▸ **EXERCISE PROMPT**
With the pictures set aside, return the lines below exactly, beginning at the first and ending at the line containing "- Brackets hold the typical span".

▸ **MATERIAL FOR THIS EXERCISE**
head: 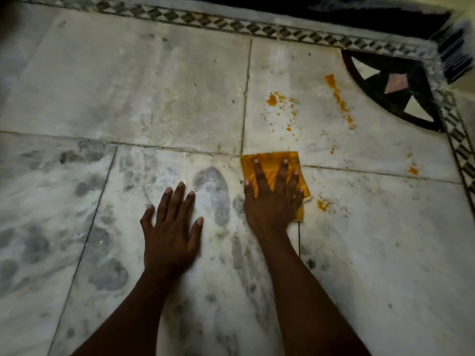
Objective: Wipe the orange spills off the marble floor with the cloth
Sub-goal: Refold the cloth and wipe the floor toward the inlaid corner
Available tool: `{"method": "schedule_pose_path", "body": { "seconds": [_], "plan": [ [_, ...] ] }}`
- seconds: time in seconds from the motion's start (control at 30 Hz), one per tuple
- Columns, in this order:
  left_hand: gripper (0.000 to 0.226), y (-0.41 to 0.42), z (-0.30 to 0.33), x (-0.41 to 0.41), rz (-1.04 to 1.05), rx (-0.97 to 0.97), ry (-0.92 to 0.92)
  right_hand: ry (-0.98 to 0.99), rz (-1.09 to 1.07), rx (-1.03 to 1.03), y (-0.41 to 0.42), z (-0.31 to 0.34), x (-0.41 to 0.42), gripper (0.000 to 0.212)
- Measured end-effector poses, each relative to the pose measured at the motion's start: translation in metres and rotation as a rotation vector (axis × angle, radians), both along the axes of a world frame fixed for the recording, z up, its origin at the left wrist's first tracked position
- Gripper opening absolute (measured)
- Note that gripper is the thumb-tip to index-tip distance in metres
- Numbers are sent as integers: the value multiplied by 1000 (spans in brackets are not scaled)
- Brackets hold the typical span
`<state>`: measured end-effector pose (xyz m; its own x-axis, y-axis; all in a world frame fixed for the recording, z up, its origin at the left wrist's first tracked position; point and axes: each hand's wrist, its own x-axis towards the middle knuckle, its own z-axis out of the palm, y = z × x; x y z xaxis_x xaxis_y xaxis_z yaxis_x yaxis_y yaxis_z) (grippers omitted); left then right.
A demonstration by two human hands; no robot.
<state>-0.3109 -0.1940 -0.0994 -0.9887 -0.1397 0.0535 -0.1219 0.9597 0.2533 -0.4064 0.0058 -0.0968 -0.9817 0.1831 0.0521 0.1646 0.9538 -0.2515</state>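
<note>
A folded orange-yellow cloth point(270, 163) lies flat on the white marble floor point(128, 98). My right hand point(272, 199) presses down on it with fingers spread and straight. My left hand point(169, 232) rests flat on the bare marble to the left of the cloth, fingers spread. Orange spills dot the floor beyond and to the right of the cloth: a blob with specks point(272, 100), a long streak point(339, 98), a smear near the cloth's right edge point(322, 204) and a patch at the far right point(413, 170).
A dark patterned border strip point(231, 23) runs along the far edge and down the right side. A black quarter-circle inlay point(393, 91) fills the far right corner. Grey smudges mark the marble at left. Tile joints cross the floor.
</note>
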Motion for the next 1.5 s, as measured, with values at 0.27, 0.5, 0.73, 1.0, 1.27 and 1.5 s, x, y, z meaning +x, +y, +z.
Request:
{"method": "schedule_pose_path", "body": {
  "seconds": [0.27,0.5,0.73,1.0,1.27,1.5],
  "plan": [
    [61,19,26,-55,-226,-4,91,-46,377,107,63,13,64,62],
    [67,26,7,-174,-228,8,-30,17,30,41,31,-5,-48,65],
    [61,25,-6,-174,-105,92,57,25,355,151,70,2,-1,62],
    [61,26,-8,-178,-78,91,50,53,-26,30,-19,-7,-134,62],
    [62,28,-9,-174,-77,105,34,19,166,124,67,3,-73,62],
    [62,25,-8,-176,-74,104,41,13,-27,-5,-19,-9,-196,60]
  ]
}}
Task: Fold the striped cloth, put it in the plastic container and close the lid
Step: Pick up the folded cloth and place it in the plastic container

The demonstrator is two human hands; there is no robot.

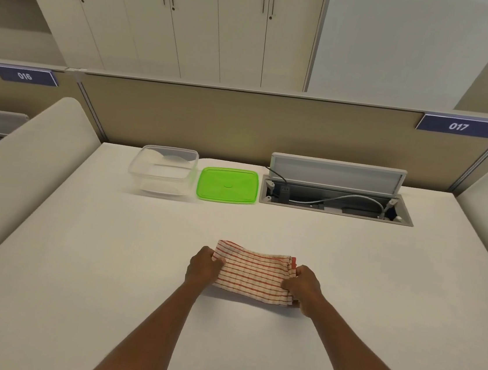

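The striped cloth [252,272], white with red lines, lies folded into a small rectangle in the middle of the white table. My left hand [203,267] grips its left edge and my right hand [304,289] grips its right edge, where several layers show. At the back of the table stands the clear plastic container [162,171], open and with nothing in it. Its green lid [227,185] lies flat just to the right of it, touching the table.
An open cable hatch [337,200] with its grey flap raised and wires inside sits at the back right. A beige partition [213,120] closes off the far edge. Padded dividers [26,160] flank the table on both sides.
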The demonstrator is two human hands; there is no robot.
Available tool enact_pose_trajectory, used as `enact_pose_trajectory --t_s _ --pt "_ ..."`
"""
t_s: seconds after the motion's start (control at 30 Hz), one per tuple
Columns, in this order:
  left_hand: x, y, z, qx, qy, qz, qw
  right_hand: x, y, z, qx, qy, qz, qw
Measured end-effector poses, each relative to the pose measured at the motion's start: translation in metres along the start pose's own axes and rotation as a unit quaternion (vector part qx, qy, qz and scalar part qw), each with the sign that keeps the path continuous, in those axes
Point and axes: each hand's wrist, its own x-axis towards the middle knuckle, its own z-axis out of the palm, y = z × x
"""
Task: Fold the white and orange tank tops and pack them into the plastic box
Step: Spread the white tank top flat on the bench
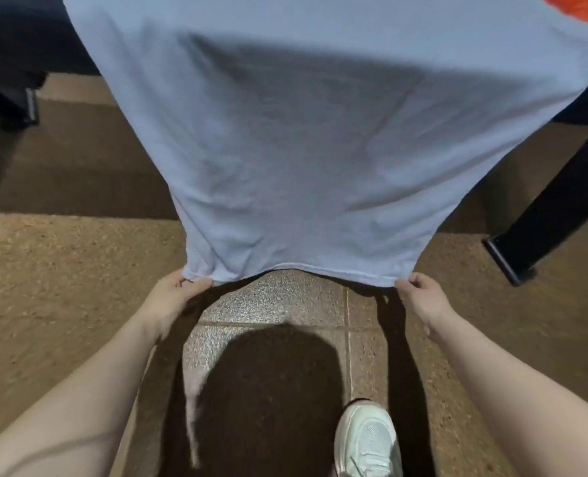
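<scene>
The white tank top (302, 139) is stretched out in front of me, running from the top of the view down to its hem near the middle. My left hand (173, 294) pinches the hem's left corner. My right hand (423, 297) pinches the hem's right corner. The cloth hangs between them over the floor and hides most of what lies behind it. A bit of the orange tank top (585, 8) shows at the top right corner. No plastic box is in view.
A dark table edge (27, 39) runs across the top left, with black legs (547, 208) at right and left. Below is a brown tiled floor (62, 270). My white shoe (366, 438) stands at the bottom.
</scene>
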Motion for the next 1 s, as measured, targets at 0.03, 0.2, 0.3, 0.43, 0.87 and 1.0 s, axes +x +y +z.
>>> enact_pose_trajectory --t_s 0.03,0.2,0.3,0.43,0.87,1.0 --pt "-0.005 -0.004 0.0 -0.021 0.009 -0.006 1.0 -0.006 0.002 -0.003 0.003 0.009 -0.001 1.0" --pt "-0.036 0.008 -0.007 -0.138 0.079 0.002 0.987 -0.041 -0.013 -0.023 0.051 0.058 -0.009 0.997" --pt "-0.07 0.02 -0.013 -0.209 0.074 0.015 0.975 -0.066 -0.028 -0.039 0.061 0.11 -0.023 0.992" --pt "-0.117 0.047 -0.015 -0.267 0.13 0.096 0.95 -0.108 -0.052 -0.053 0.104 0.118 -0.085 0.984" --pt "-0.181 0.195 -0.046 -0.093 0.144 0.312 0.934 -0.159 -0.175 -0.107 0.323 0.022 -0.255 0.911" --pt "-0.183 0.225 -0.047 0.106 0.163 0.335 0.922 -0.156 -0.192 -0.119 0.239 0.075 -0.276 0.928"
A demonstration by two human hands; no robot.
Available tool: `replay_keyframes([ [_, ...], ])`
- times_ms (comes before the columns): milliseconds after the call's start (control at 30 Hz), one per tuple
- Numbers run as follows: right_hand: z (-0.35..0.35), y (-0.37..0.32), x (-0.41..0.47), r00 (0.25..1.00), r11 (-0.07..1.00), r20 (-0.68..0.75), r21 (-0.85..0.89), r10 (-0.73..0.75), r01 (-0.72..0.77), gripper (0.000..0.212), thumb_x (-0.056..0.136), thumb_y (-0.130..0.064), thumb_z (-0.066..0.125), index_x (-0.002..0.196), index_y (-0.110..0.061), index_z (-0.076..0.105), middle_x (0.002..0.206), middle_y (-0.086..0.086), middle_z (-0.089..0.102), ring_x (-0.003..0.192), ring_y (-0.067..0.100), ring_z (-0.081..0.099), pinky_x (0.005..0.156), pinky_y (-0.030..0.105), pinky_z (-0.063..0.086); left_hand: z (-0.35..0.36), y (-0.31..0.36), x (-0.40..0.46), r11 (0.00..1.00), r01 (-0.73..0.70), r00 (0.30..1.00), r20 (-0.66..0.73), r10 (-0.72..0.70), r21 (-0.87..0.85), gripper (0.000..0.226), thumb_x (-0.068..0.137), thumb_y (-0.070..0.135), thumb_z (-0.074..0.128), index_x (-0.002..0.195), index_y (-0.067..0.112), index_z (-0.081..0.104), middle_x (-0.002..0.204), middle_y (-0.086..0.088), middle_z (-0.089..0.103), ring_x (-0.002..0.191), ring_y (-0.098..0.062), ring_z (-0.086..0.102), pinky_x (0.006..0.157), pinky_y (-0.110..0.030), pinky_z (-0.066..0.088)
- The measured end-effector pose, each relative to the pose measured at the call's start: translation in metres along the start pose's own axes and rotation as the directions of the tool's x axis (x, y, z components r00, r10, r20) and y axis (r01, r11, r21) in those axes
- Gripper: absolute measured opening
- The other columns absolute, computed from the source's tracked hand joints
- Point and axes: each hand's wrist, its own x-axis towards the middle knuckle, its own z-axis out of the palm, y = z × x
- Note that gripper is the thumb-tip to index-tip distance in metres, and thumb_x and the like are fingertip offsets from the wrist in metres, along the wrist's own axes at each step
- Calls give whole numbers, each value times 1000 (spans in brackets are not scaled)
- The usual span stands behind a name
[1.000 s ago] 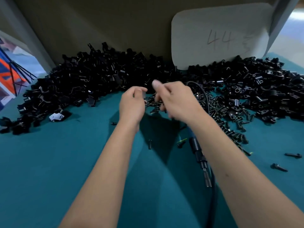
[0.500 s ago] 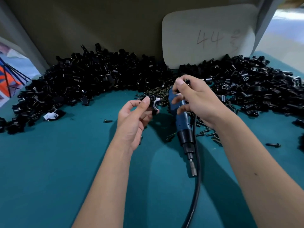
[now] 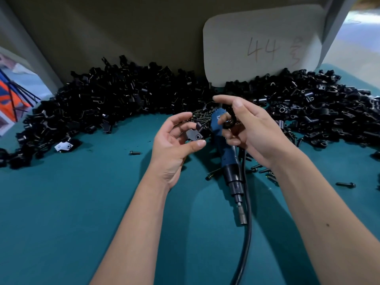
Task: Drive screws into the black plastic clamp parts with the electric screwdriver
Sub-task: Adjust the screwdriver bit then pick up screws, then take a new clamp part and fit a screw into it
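While both hands (image 3: 176,145) pinch clamp parts (image 3: 195,134), black heaps (image 3: 115,101) ring teal tabletop (image 3: 72,212) (cardboard-backed).

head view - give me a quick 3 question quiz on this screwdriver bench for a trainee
1. True or false: the electric screwdriver stands upright in a holder.
2. What does the left hand hold? A) a screw B) a black clamp part C) the cable
3. Fill in: the number handwritten on the card at the back is ____.

Key
1. False: it lies on the teal table, bit end toward the camera.
2. B: the fingers hold a black clamp part with a round hole facing the camera; the right hand holds a second black clamp part.
3. 44
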Motion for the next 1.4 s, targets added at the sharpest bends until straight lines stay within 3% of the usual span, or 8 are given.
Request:
replay_keyframes([
  [233, -1, 6, 3, 1000, 1000, 7, 0, -18, 18, 27, 108, -17, 54, 132, -18, 67, 96, 12, 66, 72, 20, 58, 61, 26, 45, 5, -4, -1, 998, -20, 999, -40, 23, 57, 51, 71, -7, 82, 115, 15, 69, 100, 0, 71, 101, -20, 64, 100, -44, 55],
  [367, -2, 8, 5, 991, 987, -109, -147, -78, 62, 17, 107, -27, 58, 111, -14, 69, 76, 7, 70, 52, 16, 46, 47, 21, 39, 11, -3, 1, 998, 38, 997, -76, -34, 48, 20, 105, 13, 58, 120, 19, 70, 86, -6, 71, 76, -18, 68, 67, -27, 58],
  [467, -3, 11, 4, 994, 988, -59, -128, -90, 82, 16, 105, -19, 62, 117, -13, 71, 87, 9, 71, 58, 18, 55, 46, 22, 39, 12, -3, 1, 993, 69, 986, -158, -54, 94, 29, 111, 23, 46, 111, 25, 75, 68, 0, 60, 57, -12, 56, 50, -21, 45],
  [733, -1, 14, 4, 976, 940, 29, -264, -216, 216, 36, 89, -2, 79, 118, -25, 75, 81, -5, 74, 67, 19, 65, 64, 27, 55, 9, 8, -1, 843, 265, 952, -10, -305, -467, 21, 93, 18, 66, 97, 2, 79, 96, -19, 71, 76, -21, 66, 64, -23, 56],
  [867, -2, 14, 5, 965, 905, 20, -344, -260, 251, 36, 84, -10, 85, 115, -27, 78, 93, -12, 74, 71, 15, 68, 71, 29, 58, 6, 6, -3, 927, 248, 968, 42, -247, -282, 34, 80, 23, 79, 110, 7, 79, 99, -12, 73, 77, -15, 65, 66, -19, 56],
  [1000, -2, 17, 5, 971, 930, 25, -284, -236, 233, 33, 82, -15, 84, 113, -26, 76, 96, 3, 75, 73, 31, 69, 69, 34, 57, 8, 4, -5, 967, 235, 969, 97, -226, -96, 39, 92, 34, 69, 131, 28, 68, 92, -8, 70, 73, -15, 64, 65, -20, 55],
  [1200, 8, 21, 5, 971, 947, 83, -218, -225, 238, 29, 88, -7, 79, 111, -24, 76, 91, 6, 77, 77, 31, 75, 61, 26, 56, 15, 5, -4, 983, 180, 984, 12, -180, -41, 17, 109, 21, 49, 110, 18, 66, 74, -4, 65, 53, -13, 54, 45, -17, 40],
  [1400, 31, 32, 7, 965, 942, -42, -232, -258, 242, 28, 90, -6, 79, 113, -22, 74, 83, -5, 70, 62, 23, 70, 55, 29, 55, 15, 6, -1, 992, 47, 990, -140, -31, 115, 24, 108, 13, 51, 94, 17, 70, 80, -5, 70, 63, -16, 64, 48, -22, 45],
])
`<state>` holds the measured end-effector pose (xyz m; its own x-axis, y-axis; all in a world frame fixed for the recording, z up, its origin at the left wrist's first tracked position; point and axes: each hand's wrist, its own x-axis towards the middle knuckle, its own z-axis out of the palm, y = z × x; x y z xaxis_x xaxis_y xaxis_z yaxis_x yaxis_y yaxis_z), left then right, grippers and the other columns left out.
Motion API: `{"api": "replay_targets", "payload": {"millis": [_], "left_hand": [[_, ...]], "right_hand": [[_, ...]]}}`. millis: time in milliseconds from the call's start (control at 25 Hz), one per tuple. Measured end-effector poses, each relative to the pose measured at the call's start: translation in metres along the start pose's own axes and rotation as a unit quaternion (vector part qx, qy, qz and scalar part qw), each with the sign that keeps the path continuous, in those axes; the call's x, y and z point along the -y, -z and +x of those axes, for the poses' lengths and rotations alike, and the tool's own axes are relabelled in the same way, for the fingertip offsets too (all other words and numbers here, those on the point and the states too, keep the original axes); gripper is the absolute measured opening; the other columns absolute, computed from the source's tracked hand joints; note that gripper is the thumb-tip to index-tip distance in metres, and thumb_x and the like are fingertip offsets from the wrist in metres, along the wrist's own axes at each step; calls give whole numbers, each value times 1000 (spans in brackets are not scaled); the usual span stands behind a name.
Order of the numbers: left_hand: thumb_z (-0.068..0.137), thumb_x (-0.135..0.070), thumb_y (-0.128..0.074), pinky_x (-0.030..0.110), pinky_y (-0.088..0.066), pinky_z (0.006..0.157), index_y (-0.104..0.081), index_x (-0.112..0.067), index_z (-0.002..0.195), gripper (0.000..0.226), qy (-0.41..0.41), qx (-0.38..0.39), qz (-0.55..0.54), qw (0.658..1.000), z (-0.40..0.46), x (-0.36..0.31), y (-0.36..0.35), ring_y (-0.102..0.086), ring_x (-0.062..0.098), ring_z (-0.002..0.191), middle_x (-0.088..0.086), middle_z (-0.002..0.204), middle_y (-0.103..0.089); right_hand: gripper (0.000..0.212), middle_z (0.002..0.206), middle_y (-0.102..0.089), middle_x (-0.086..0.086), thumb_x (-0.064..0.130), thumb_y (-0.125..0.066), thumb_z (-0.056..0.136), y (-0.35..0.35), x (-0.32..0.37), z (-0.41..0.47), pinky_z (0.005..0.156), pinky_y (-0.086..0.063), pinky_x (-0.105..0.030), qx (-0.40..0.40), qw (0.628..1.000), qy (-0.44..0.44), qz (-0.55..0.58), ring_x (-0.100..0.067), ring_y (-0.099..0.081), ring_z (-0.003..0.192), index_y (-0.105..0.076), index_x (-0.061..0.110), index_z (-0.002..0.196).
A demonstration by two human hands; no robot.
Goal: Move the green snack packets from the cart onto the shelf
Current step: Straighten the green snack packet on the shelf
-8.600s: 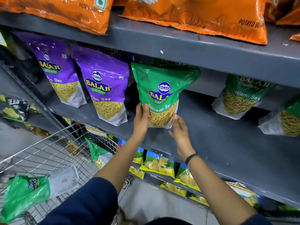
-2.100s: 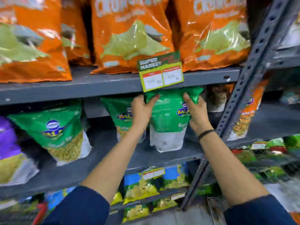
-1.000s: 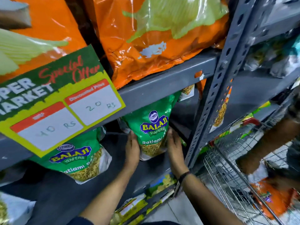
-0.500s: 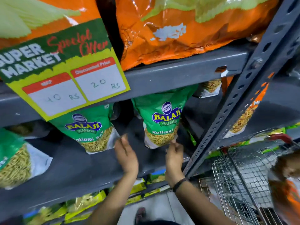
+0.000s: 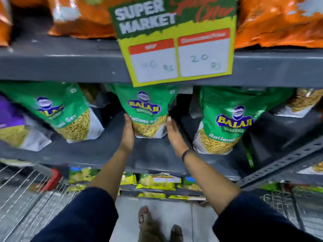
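Three green Balaji snack packets stand in a row on the grey shelf (image 5: 153, 154). The middle green packet (image 5: 145, 109) stands upright between my two hands. My left hand (image 5: 128, 133) lies flat against its lower left side. My right hand (image 5: 174, 135) touches its lower right edge with the fingertips. Another green packet (image 5: 57, 109) leans to the left of it, and a third green packet (image 5: 232, 119) stands to the right. The wire cart (image 5: 22, 198) shows at the lower left; no packet is visible in it.
A yellow and green price sign (image 5: 174, 49) hangs from the upper shelf edge, over the middle packet's top. Orange bags (image 5: 279, 20) fill the upper shelf. A purple packet (image 5: 8, 112) is at far left. A slotted post (image 5: 279, 165) slants at right. Yellow packets (image 5: 157, 182) fill the lower shelf.
Half a second ago my hands hung free below the right-hand green packet. They now sit on either side of the middle packet, and the view has swung left.
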<state>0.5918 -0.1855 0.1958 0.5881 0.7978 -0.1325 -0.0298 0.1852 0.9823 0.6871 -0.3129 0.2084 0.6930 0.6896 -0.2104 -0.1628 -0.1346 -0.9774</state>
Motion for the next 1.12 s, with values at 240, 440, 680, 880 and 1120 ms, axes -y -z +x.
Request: {"api": "replay_targets", "payload": {"millis": [240,440,680,880,1120], "left_hand": [[92,-56,-15,32,-35,101,-48,-40,120,46,55,-77,83,992,-37,18,20,-45,12,122,-4,131,-51],[96,-41,-25,30,-37,102,-52,-38,113,32,-9,-82,62,995,-53,14,30,-48,8,117,-6,128,-53],[96,-11,-35,25,-36,82,-43,5,115,26,-97,-360,40,927,-63,16,133,-44,24,92,6,95,-47],[97,-16,-35,25,-34,96,-43,8,122,36,-91,-275,47,956,-5,-13,221,-47,26,117,28,129,-48],[95,-47,-24,41,-30,115,-44,-16,131,52,26,-28,-6,999,39,-31,252,-44,20,129,10,143,-44]], "right_hand": [[36,135,-52,-8,34,-30,97,-38,-34,-37,107,-34,-30,-53,996,33,69,-17,-45,126,-47,18,124],[36,125,-52,-10,26,-32,98,-57,-31,-43,108,-36,-40,-228,971,49,46,-20,-48,116,-48,2,119],[31,74,-58,-3,34,-34,95,-166,-62,-98,72,-44,-35,-206,974,90,-9,-18,-54,71,-53,25,72],[33,124,-57,-11,29,-34,98,-251,-18,-19,102,-35,-29,-129,989,63,22,-14,-49,115,-54,11,117],[51,149,-36,-9,41,-24,97,-270,-7,20,101,-21,-20,-65,997,-12,-34,-16,-31,136,-35,13,138]]}}
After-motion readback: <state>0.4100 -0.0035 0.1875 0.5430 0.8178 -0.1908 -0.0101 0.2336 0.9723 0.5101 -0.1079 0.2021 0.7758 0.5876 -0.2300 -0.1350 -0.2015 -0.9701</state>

▸ **RESPONSE AREA**
head: 
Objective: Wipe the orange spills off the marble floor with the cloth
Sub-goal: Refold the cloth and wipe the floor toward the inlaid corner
Available tool: `{"method": "schedule_pose_path", "body": { "seconds": [_], "plan": [ [_, ...] ] }}`
- seconds: time in seconds from the motion's start (control at 30 Hz), one per tuple
- Columns, in this order:
  left_hand: gripper (0.000 to 0.226), y (-0.41 to 0.42), z (-0.30 to 0.33), x (-0.41 to 0.41), rz (-1.04 to 1.05), rx (-0.97 to 0.97), ry (-0.92 to 0.92)
  right_hand: ry (-0.98 to 0.99), rz (-1.09 to 1.07), rx (-1.03 to 1.03), y (-0.41 to 0.42), z (-0.31 to 0.34), x (-0.41 to 0.42), gripper (0.000 to 0.212)
- Measured end-effector poses, each relative to the pose measured at the motion's start: translation in metres and rotation as a rotation vector (axis × angle, radians), both along the axes of a world frame fixed for the recording, z up, its origin at the left wrist's first tracked position
- Gripper opening absolute (measured)
- Note that gripper is the thumb-tip to index-tip distance in metres
- Numbers are sent as integers: the value multiplied by 1000 (spans in brackets are not scaled)
- Brackets hold the typical span

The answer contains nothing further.